A party in interest has 6 months after the entry of the order of probate to file an appeal with the clerk of the court. The matter will be placed on the court docket for a hearing. If an order admitting the first will to probate or an order on an appeal of the clerk’s order of probate, a suit may be brought to impeach or establish a will within 1 year of the entry of the order admitting the first will to probate.
The second most common issue that arises in estate ligation is seeking aid and direction from the court on a matter facing the personal representative. There are numerous decisions a personal representative makes during the administration of an estate and many personal representatives seek the advice of professions like attorneys and accountants. However, in some complex or ambiguous subjects, court direction is necessary.

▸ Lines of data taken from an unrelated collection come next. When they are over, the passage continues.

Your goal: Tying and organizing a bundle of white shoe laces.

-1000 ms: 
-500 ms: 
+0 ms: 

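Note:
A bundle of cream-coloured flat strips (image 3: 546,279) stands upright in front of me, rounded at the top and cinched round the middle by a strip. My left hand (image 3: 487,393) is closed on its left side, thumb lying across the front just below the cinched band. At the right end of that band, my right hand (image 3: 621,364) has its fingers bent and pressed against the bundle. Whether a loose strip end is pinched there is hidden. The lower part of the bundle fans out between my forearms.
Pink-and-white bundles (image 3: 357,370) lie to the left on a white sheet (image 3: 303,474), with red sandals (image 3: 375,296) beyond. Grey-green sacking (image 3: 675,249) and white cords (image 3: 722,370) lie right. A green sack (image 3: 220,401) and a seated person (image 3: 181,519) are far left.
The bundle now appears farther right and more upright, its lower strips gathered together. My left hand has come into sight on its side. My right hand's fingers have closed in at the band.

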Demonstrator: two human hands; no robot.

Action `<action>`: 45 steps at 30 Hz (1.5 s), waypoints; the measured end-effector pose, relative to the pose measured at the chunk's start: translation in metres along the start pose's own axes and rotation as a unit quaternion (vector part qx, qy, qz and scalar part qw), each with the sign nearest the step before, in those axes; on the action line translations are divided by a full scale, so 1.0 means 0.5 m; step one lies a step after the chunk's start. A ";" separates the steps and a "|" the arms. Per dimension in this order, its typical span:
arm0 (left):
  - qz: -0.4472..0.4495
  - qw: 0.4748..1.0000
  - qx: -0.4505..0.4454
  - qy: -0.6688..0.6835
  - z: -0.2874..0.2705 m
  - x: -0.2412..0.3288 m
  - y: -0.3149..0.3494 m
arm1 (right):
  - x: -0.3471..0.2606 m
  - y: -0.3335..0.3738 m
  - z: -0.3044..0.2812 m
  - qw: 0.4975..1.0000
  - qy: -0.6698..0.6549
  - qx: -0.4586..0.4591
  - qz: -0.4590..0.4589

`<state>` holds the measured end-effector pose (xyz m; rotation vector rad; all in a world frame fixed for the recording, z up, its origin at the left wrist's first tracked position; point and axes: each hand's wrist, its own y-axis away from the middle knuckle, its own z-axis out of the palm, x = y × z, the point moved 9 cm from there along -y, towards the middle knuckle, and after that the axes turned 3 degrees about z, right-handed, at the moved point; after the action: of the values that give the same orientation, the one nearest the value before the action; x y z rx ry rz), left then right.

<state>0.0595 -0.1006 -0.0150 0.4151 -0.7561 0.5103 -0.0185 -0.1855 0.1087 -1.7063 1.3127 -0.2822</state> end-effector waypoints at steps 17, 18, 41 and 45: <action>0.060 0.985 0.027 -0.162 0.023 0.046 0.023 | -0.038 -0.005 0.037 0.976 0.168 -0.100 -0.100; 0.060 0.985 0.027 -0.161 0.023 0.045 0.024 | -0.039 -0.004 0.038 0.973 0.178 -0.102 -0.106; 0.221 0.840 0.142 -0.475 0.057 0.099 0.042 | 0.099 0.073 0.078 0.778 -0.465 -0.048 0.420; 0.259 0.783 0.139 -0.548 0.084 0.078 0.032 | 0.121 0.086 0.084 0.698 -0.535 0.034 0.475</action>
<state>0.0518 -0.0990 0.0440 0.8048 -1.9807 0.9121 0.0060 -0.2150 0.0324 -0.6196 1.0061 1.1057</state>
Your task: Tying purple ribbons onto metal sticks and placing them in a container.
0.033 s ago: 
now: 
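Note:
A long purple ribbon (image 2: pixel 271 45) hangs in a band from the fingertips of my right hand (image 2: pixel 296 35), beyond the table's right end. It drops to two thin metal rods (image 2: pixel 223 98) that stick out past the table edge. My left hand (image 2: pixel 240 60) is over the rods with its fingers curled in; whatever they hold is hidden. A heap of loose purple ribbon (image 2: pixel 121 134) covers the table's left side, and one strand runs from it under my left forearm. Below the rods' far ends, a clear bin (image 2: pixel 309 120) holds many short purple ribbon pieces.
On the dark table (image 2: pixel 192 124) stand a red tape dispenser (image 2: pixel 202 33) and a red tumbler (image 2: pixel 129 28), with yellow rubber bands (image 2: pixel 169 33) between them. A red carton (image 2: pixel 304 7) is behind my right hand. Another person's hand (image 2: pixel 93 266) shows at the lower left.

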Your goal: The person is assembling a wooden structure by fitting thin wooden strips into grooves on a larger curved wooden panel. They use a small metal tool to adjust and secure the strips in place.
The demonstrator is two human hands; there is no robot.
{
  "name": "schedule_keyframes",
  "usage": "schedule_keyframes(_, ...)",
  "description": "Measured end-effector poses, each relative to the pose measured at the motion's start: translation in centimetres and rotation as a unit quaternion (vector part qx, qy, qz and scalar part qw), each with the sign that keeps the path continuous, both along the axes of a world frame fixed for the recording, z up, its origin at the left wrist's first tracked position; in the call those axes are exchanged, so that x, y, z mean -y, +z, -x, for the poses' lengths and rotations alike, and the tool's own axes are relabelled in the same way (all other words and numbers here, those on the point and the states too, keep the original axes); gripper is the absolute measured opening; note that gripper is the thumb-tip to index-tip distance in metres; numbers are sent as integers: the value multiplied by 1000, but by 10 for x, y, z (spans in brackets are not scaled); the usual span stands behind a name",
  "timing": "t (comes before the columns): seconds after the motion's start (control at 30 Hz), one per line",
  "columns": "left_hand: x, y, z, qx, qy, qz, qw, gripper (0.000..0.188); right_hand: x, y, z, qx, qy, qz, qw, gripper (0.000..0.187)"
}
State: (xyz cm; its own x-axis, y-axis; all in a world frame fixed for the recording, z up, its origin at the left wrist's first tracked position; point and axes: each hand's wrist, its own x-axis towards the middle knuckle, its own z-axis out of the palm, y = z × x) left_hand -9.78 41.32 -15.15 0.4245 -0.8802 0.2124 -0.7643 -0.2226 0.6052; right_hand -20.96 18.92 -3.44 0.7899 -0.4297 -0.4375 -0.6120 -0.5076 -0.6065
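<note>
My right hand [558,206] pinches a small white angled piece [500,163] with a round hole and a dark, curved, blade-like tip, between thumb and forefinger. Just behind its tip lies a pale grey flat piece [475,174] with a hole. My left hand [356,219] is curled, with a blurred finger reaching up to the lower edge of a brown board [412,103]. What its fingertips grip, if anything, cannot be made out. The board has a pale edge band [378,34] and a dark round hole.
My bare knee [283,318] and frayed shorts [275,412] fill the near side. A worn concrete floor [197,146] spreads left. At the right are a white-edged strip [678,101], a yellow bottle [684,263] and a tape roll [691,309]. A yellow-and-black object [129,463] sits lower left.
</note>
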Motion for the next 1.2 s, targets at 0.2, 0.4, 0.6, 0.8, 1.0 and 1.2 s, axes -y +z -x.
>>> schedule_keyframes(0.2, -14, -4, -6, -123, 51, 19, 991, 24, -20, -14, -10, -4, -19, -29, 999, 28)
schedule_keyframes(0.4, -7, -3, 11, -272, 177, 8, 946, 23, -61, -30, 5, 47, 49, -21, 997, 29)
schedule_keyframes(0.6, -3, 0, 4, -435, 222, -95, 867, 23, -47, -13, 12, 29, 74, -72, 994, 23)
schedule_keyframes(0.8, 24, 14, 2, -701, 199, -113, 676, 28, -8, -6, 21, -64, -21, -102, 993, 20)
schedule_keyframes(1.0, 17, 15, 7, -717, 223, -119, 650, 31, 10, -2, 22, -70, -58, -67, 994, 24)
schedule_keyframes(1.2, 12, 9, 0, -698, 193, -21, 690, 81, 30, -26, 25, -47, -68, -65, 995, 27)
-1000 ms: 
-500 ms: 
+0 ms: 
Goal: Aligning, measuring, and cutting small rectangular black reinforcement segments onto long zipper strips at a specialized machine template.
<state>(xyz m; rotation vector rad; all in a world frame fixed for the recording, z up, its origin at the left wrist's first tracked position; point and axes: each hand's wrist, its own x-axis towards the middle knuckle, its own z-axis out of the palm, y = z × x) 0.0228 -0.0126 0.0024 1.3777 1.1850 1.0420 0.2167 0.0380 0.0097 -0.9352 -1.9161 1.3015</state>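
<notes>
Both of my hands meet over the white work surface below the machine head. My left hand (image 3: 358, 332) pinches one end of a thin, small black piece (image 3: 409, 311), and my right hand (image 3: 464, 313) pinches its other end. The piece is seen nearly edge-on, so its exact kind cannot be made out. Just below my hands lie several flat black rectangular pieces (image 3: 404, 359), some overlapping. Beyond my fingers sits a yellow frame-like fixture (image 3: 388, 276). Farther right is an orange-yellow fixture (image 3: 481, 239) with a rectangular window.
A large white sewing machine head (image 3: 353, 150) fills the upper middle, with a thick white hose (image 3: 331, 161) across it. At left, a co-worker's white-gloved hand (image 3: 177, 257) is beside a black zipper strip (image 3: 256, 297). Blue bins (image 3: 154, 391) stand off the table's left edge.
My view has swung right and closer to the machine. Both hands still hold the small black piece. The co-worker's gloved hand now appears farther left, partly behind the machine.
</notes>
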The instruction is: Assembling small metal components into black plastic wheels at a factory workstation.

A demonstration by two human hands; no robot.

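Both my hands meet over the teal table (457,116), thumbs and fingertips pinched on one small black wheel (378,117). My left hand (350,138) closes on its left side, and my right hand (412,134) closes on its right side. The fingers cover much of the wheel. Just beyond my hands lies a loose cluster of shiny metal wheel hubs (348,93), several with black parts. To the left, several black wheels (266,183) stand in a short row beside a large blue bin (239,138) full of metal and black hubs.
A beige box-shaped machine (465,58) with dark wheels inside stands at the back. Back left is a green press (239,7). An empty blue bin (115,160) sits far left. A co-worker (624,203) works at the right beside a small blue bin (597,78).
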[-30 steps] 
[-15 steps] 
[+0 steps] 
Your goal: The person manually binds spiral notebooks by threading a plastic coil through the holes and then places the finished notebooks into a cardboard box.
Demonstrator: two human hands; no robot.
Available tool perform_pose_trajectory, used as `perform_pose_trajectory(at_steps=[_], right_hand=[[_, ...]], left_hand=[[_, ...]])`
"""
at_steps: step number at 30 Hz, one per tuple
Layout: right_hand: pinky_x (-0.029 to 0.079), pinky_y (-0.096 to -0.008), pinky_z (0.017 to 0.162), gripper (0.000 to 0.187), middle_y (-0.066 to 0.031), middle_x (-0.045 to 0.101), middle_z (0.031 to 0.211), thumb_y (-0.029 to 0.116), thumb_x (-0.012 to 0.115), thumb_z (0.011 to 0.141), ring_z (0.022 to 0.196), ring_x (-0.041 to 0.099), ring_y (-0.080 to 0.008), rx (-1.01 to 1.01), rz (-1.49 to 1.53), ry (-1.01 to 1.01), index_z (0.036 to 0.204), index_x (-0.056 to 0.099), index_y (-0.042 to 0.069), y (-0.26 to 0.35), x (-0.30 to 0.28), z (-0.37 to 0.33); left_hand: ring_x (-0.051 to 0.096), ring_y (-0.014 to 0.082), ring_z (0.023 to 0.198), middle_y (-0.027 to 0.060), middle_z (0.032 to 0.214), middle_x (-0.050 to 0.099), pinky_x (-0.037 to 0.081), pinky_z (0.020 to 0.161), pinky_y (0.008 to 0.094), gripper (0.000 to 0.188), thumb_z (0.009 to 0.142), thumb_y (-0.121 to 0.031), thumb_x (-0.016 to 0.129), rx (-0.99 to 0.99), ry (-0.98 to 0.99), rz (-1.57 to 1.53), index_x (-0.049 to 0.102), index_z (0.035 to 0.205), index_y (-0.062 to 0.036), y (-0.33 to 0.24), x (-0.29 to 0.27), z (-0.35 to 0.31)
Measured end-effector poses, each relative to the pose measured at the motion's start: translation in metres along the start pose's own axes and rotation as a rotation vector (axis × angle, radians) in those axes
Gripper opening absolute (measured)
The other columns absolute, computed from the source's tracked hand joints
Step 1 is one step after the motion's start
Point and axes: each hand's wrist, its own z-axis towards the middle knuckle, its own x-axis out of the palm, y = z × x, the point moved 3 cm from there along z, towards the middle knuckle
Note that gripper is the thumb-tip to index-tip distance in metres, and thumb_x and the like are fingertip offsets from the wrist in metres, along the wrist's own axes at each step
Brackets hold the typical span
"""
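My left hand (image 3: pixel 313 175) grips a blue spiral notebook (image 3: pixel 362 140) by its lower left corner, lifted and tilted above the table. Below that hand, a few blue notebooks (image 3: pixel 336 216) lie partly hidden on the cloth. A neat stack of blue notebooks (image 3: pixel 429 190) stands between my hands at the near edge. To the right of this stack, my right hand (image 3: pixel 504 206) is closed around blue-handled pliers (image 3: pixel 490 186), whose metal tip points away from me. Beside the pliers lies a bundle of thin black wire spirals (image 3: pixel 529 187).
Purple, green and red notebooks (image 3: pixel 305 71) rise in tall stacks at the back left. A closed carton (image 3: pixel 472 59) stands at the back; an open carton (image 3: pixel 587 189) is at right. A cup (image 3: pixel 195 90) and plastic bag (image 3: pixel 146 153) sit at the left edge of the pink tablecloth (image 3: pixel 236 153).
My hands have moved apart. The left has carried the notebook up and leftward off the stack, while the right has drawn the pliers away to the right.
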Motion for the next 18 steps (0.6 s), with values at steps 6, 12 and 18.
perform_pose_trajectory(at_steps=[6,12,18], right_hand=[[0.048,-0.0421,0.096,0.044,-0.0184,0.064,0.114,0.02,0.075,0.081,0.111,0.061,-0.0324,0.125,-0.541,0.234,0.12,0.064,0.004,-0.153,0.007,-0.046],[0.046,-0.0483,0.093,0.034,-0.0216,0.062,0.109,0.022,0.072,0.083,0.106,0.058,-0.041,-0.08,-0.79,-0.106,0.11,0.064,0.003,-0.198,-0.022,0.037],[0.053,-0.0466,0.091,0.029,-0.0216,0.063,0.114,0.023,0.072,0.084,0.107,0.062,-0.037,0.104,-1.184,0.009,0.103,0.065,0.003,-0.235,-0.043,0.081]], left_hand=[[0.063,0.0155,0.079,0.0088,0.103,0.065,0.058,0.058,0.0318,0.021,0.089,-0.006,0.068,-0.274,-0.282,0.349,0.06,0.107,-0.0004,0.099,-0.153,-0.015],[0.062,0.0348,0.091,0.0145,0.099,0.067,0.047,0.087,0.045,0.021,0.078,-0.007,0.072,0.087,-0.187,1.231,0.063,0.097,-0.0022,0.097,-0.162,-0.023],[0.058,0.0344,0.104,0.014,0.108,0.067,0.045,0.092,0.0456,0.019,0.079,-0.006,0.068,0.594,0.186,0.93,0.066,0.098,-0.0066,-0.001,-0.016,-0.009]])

The typical issues that a court is asked to resolve include:
- conflicting or ambiguous provisions in the will or codicil
- uncertainty concering whether a particular asset is part of the decedent’s estate, and
- the determination on whether certain distributees are part of the will.
A personal representative can be personally liable for an erroneous disbursement and seeking court guidance could be beneficial to put assets in the hands of the right party. However, the court, not wanting to hand hold a personal representative, will only truly address genuine issues and will only address legal determinations concerning the will or law, and not factual issues.
The last category of estate litigation is actions against a fiduciary including the personal representative or trustee for failing to perform one of their duties. A personal representative or trustee that breaches their fiduciary duties could be personally liable for damages.
Issues against fiduciaries can be brought by Commissioner of Accounts. For example, if a personal representative fails to timely a required filing, like an inventory or accounting, the Commissioner of Accounts will issue a summons requiring the personal representative to file the required document within 30 days. If the personal representative fails to comply with the summons, the court will then issue a show cause summons to the personal representative for the failure to file the necessary documents. Further, the court will ask the fiduciary why a contempt of court order should not also be issued.
A beneficiary can also instigate a proceeding against a fiduciary and plead to the court to have the fiduciary removed. Not wanting a beneficiary to cry to the court every time a fiduciary did not agree to a beneficiaries demand (like request for money), a court will only remove a fiduciary for good cause like fraud or self-dealing on the part of the fiduciary. If a fiduciary is removed the court will appoint a successor fiduciary to oversee the trust or probate administration.
There is also another type of litigation against a fiduciary that arises and that comes in the context of when a party interested in the estate files a suit alleging the fiduciary surcharged or falsified the account filed with the Commissioner of Accounts. This allegation can even be filed if the account was approved by the Commissioner of Accounts. There is a ten (10) year statute of limitations on the filing of an allegation of surcharge. The surcharge can not be filed by a party who filed or joined in the filing of exceptions with the Court regarding the Commissioner’s report on the account. Further, the party alleging the surcharge must specifically state the items in the account that are the subject of the suit, and the suit will be limited to those issues.
This is my last post in this series on Virginia Probate Administration. I hope you have enjoyed and learned something about the intricacies of probate administration.